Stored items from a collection
● ● ● ●
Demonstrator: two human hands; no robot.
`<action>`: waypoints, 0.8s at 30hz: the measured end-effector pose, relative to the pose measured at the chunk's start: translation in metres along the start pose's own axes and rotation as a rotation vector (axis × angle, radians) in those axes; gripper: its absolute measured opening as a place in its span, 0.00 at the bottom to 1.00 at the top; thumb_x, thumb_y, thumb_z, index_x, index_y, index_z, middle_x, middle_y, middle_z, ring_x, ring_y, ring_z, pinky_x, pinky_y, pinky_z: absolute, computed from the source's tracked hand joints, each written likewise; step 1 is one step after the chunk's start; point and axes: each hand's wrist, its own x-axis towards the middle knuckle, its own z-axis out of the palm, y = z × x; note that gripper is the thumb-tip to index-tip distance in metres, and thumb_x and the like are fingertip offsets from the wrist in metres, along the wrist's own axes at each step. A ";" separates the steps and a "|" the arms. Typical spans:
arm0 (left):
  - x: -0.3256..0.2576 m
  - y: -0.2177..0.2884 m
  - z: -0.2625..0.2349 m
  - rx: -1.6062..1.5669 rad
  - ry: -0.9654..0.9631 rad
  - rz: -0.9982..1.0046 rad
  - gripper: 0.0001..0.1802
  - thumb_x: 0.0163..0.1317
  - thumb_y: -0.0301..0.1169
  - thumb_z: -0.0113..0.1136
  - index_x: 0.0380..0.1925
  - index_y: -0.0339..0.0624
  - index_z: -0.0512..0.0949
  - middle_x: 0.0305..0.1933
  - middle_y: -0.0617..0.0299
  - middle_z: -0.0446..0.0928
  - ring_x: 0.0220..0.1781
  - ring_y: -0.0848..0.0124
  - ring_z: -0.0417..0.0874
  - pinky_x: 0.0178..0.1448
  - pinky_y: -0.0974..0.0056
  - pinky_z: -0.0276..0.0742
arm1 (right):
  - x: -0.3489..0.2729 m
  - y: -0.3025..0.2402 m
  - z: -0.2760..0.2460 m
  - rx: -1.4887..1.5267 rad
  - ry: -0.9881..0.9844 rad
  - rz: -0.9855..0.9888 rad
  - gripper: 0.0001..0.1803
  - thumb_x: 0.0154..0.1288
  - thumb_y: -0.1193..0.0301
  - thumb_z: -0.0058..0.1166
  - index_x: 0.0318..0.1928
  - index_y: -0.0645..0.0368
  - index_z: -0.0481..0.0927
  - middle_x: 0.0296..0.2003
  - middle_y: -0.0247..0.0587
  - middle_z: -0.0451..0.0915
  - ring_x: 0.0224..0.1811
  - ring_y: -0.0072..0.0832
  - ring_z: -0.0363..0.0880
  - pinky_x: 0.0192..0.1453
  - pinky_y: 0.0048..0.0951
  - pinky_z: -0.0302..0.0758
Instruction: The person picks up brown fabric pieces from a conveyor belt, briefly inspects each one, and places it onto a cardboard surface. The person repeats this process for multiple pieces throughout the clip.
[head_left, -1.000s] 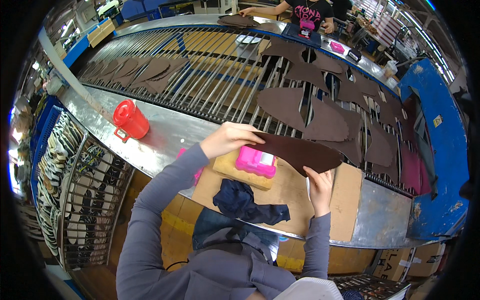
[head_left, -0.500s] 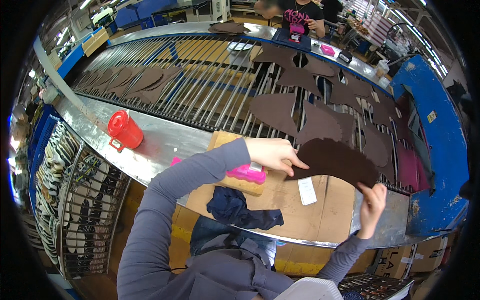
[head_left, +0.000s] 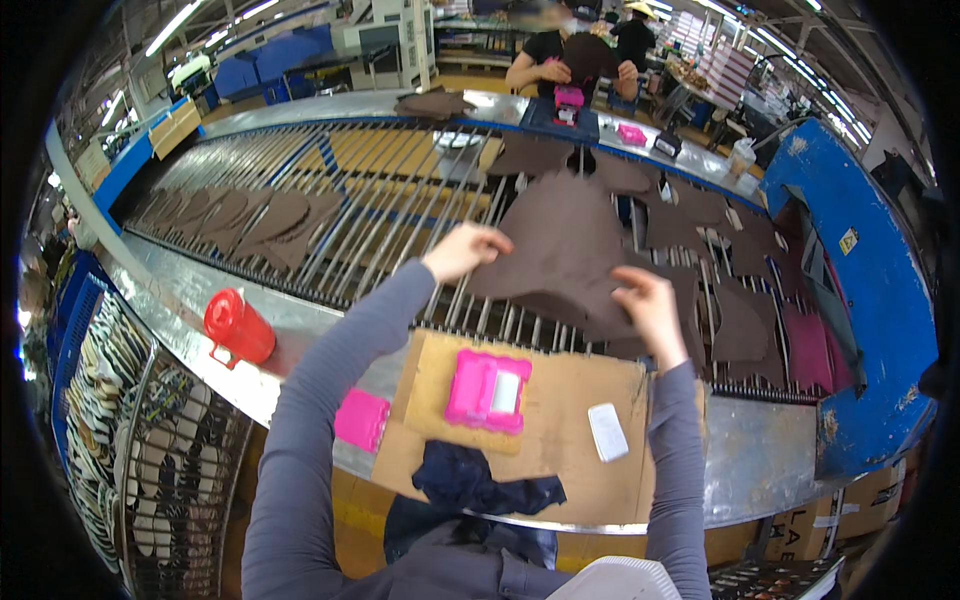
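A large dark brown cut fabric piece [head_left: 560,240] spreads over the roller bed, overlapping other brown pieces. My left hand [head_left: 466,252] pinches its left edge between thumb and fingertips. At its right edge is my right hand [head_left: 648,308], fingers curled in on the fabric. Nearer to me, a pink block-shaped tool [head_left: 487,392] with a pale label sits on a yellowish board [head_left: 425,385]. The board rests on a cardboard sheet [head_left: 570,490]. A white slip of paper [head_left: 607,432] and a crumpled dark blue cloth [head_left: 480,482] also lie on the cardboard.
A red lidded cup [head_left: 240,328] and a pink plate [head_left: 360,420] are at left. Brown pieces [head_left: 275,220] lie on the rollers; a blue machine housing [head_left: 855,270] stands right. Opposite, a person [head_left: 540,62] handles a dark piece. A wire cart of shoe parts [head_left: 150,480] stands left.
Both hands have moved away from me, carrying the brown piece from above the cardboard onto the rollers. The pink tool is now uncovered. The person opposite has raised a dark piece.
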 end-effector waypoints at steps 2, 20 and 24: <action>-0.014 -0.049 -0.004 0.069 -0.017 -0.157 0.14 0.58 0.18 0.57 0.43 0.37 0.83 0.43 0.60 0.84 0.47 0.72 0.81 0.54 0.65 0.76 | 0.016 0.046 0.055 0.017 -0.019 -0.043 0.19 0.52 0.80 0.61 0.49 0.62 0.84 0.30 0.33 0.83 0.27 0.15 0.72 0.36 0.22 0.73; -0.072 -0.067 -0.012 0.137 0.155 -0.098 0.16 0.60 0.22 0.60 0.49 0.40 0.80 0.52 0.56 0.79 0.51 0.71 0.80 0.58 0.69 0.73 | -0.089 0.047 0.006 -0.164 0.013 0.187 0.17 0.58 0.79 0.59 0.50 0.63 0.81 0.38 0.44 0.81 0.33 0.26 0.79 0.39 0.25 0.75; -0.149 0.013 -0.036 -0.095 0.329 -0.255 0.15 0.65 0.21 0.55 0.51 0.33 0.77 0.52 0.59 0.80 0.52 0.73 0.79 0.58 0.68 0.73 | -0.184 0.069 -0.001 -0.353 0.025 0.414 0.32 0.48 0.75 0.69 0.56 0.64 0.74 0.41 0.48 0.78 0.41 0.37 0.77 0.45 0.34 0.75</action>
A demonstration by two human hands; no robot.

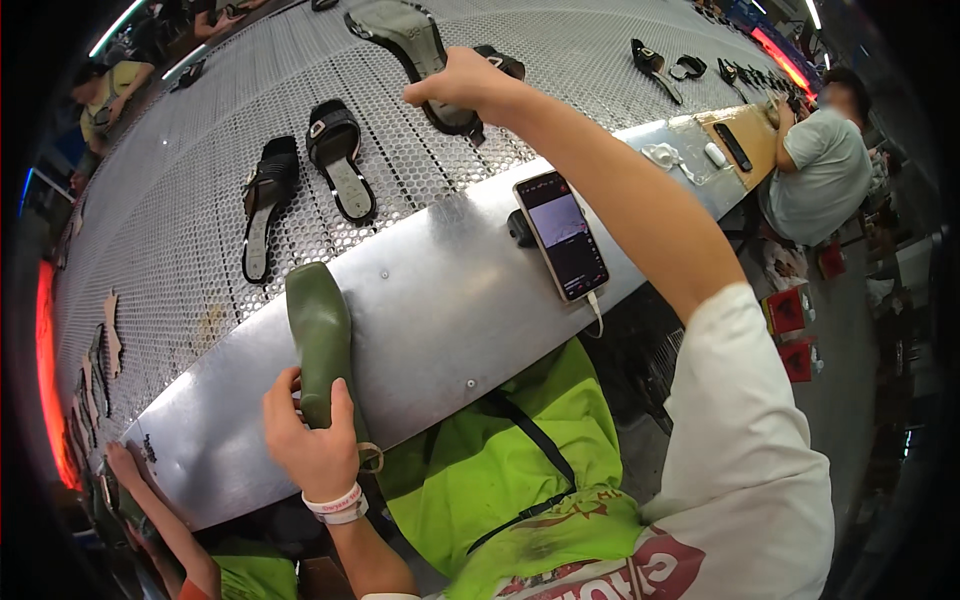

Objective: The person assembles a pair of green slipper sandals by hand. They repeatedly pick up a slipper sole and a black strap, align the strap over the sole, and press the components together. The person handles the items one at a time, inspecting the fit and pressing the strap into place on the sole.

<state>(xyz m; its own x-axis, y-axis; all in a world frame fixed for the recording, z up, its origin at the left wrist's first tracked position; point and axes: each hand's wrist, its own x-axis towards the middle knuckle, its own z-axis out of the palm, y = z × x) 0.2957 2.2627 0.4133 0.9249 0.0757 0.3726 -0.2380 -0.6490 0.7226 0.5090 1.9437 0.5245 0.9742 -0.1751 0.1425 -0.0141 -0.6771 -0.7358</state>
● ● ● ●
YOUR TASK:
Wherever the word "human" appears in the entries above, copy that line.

WRITTEN ANSWER:
Demonstrator: two human hands; no robot.
A demonstration by two human hands; no robot.

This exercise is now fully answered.